2c) IPv6 DUAL STACK, DUAL INTERFACE: This is where things become problematic.  If I run a dual-stack configuration where one interface is IPv4-only and another (either a second ethernet, or a PPTP connection) is IPv6-only, there are two issues.  First, on the IPv6-only interface, Windows will again default to listing the three aforementioned site-local addresses as DNS resolver targets; however, it will not ever attempt to use them.  *All* DNS requests will be sent via IPv4 to the resolver listed on the IPv4-only interface.  ...but that's okay because Windows can get back quad-A records from that DNS server, right?  Wrong.  This is the second problem: command-line tools such as ping, tracert, and nslookup will successfully look up AAAA records and act upon them (e.g., "ping -6 ipv6.google.com" works great).  But despite this, no network-aware applications using the Winsock APIs will be able to get AAAA responses back from the Windows network stack!  So even though I can ping -6 an IPv6 host such as ipv6.google.com, trying to visit http://ipv6.google.com in ANY web browser (IE, Firefox, whatever) results in it not being able to find the site.

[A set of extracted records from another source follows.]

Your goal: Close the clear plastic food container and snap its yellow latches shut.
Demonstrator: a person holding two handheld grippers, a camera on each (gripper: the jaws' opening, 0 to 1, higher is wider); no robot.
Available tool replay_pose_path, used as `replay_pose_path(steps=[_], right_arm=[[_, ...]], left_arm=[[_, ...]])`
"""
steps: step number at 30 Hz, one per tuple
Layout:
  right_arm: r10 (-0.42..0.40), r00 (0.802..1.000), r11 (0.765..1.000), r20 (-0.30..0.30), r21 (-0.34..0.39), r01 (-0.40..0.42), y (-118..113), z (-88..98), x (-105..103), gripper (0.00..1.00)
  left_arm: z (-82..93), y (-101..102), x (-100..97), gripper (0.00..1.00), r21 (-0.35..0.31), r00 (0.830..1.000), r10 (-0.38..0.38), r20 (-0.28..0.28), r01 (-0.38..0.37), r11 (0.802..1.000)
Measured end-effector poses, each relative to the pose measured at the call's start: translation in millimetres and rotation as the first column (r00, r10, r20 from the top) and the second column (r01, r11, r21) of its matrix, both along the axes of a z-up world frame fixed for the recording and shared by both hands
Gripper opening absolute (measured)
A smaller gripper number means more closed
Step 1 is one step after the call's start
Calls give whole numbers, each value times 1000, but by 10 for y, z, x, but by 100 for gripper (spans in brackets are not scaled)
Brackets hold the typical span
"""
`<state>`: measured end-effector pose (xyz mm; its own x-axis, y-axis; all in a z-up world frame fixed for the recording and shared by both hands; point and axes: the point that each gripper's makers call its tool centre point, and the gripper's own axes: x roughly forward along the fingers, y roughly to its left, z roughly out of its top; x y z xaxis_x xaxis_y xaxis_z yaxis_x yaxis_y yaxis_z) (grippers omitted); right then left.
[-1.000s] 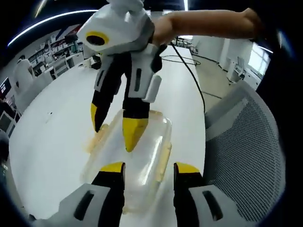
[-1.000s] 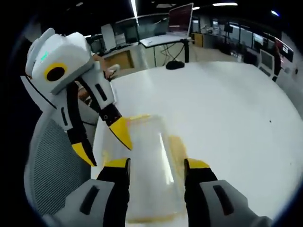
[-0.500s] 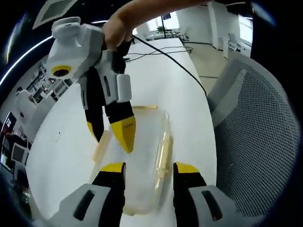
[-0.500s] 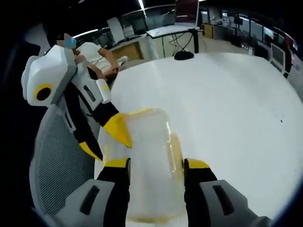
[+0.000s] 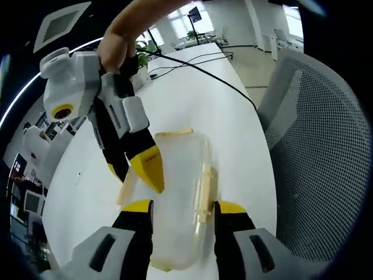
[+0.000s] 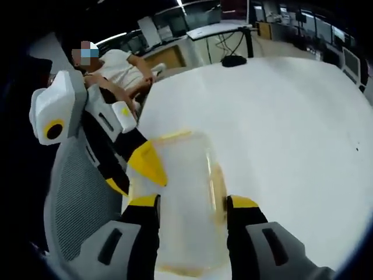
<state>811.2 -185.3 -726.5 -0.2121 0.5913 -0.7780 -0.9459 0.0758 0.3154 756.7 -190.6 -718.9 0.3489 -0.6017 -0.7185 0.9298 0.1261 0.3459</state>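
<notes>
The clear plastic container (image 5: 180, 175) lies on the white table with its lid on. Yellow latches run along its long sides (image 5: 204, 189) and its far end (image 5: 172, 133). My left gripper (image 5: 183, 207) is open, its jaws spread above the container's near end. My right gripper (image 5: 133, 171) is open too; one yellow tip rests on the lid near the left side and the other hangs outside that edge. In the right gripper view, the container (image 6: 186, 192) lies between my right gripper's (image 6: 192, 202) jaws, with a side latch (image 6: 218, 186). The left gripper (image 6: 133, 175) straddles its left edge.
The white table (image 5: 192, 99) stretches away, with a black cable (image 5: 204, 67) across its far part. A grey mesh chair (image 5: 315, 146) stands close at the table's edge, also the chair (image 6: 70, 192). A person in a white shirt (image 6: 116, 64) sits behind it.
Both cameras have tilted and shifted. In the left gripper view the right gripper has swung left and lower, toward the container's left long edge. The container has stayed put.
</notes>
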Motion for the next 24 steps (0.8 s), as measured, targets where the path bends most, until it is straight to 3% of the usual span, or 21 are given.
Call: replay_pose_path(steps=[6,9,10,11,14,20,24], right_arm=[[34,999,999,-18,-34,-34,5,-15,-5,41],[13,999,999,-48,-49,-15,2,-21,12,37],[18,997,992,-73,-127,-27,-135,-67,-28,35],[-20,996,997,-92,-71,13,-8,-60,-44,35],[4,996,995,-84,-98,-12,-34,-72,-28,34],[-11,996,997,-84,-79,4,-17,-55,-32,36],[-7,997,998,-73,-68,2,5,-34,-35,36]], left_arm=[[-6,6,14,34,-1,1000,4,-14,-4,1000],[-9,3,19,33,2,1000,4,-17,-4,1000],[-14,0,22,30,3,1000,3,-15,-3,1000],[37,-5,60,30,1,999,-23,22,23,1000],[22,38,46,30,40,999,-34,-10,34,999],[4,9,35,31,15,998,-26,-50,27,1000],[7,5,23,32,13,999,-18,-43,19,1000]])
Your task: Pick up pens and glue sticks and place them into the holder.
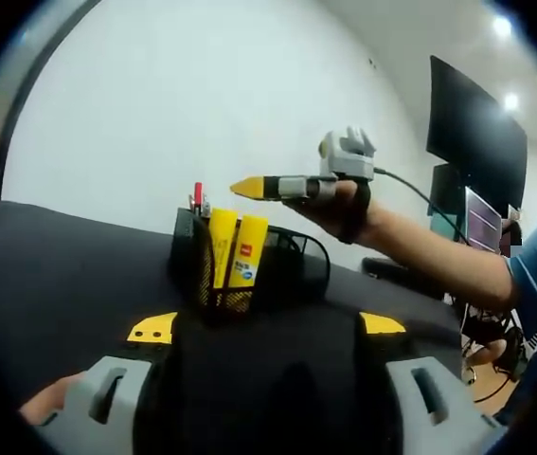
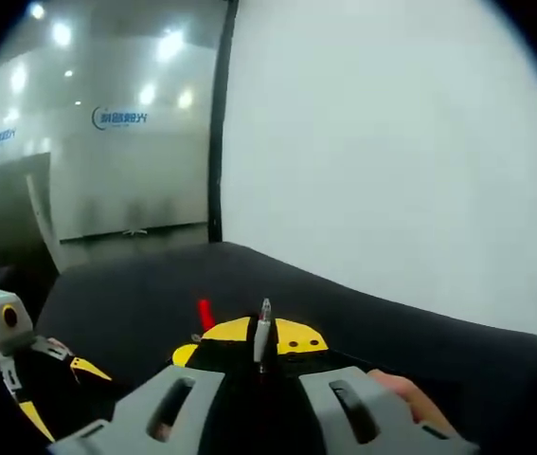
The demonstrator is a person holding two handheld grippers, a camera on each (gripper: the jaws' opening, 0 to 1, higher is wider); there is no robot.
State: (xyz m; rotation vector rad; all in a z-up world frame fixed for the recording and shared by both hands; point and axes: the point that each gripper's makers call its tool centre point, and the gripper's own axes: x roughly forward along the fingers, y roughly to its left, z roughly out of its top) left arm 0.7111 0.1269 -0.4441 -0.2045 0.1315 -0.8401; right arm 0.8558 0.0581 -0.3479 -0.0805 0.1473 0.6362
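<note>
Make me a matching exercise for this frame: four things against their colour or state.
Things:
1. glue sticks
2. left gripper
3. right gripper
4. table

States:
A. open, nothing between the jaws
B. black
C. yellow, upright in the holder
D. shut on a grey-tipped pen

Pairs: 1-C, 2-A, 3-D, 4-B

The right gripper (image 2: 254, 349) is seen at the bottom of the right gripper view, its yellow-tipped jaws closed on a grey pen (image 2: 263, 334) held upright. A red tip (image 2: 205, 314) is visible just beside it. The left gripper (image 2: 24, 370) is seen at lower left above the black table (image 2: 363, 313).
</note>
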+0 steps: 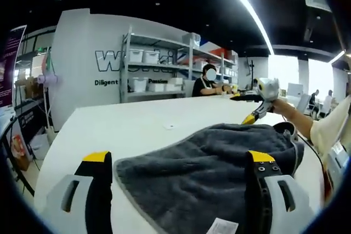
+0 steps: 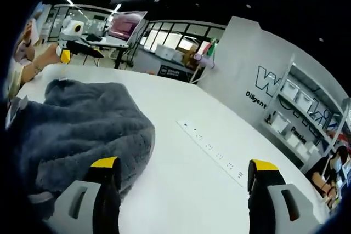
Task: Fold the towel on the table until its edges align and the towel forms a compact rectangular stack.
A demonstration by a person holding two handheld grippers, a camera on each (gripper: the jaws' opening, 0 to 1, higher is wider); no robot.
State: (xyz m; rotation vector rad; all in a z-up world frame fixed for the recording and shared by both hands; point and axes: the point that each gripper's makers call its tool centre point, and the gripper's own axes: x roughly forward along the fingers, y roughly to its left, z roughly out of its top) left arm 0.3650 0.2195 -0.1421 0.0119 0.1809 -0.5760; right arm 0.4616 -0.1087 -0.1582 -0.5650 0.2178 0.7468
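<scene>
On the white round table (image 1: pixel 137 127), we are hovering both wide-open grippers (image 1: pixel 181 171) (image 2: pixel 184 176) before pinching the rumpled dark-grey terry towel's (image 1: pixel 203 173) near edge.

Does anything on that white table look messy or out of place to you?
Only the grey towel: it lies rumpled in a heap on the white table, edges uneven, not yet folded. Nothing looks spilled or broken. Both hand-held grippers are open, holding nothing.
</scene>
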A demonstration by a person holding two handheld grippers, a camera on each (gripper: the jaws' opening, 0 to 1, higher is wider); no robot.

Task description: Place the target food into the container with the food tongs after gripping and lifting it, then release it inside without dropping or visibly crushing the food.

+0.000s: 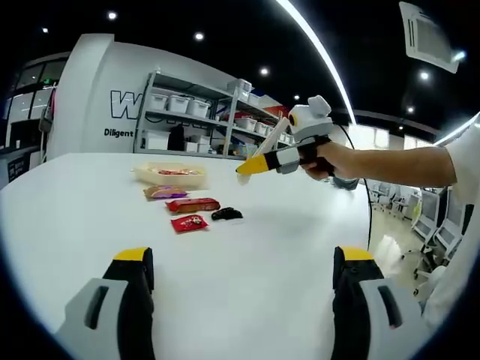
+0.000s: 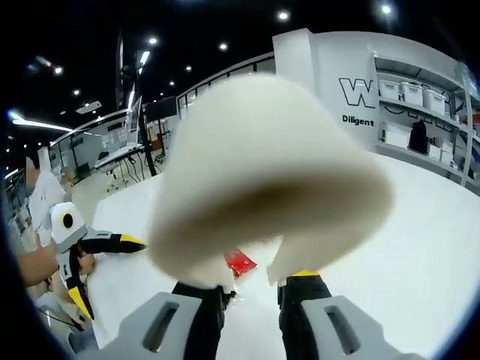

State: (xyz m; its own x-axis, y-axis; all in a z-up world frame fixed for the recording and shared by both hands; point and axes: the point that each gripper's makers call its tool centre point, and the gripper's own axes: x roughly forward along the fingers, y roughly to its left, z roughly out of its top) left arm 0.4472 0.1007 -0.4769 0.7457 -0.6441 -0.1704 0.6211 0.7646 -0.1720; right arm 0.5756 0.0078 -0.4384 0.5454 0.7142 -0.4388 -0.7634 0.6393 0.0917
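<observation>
Cream food tongs (image 2: 262,172) loom large and blurred in the right gripper view, with my right gripper (image 2: 251,289) shut on their handle. A small red packet (image 2: 240,262) peeks out below them. From the left gripper view, a hand holds the right gripper (image 1: 251,166) above the table, the tongs (image 1: 274,135) slanting up from it. Left of it lie a purple packet (image 1: 165,193), a long red packet (image 1: 193,204), a small red packet (image 1: 189,223) and a black item (image 1: 226,214). Behind them stands a shallow pale container (image 1: 142,174). My left gripper (image 1: 244,255) stands open, holding nothing.
The white table (image 1: 285,247) is bare around the packets. Shelves with white bins (image 1: 191,109) stand behind its far edge. A person's arm (image 1: 397,165) reaches in from the right. In the right gripper view the left gripper (image 2: 108,272) sits at the far left.
</observation>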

There is a workaround to 2c, but it is one I don't like very much: you can statically specify DNS servers on your IPv6-only interface, and at THAT point, Winsock applications will all-of-a-sudden be able to get back quad-A DNS responses.  I'm assuming that if it had received DNS information via DHCPv6 on the IPv6-only interface that that would have worked as well.  Since I have not yet taken the time to configure a DHCPv6 server anywhere, I don't know for sure.  What I don't understand, though, is why A) Windows stops sending DNS requests to its default IPv6 DNS server list when an IPv4 presence exists on another interface, B) why manually specifying the DNS would make a difference, and C) why Windows would treat Winsock applications and the network command-line tools differently in this scenario.  Clearly Windows is getting back AAAA records; it should pass that along to the client applications.

If you have any experience with IPv6 on Windows and can suggest additional workarounds for any of the above problems, I would be extremely grateful.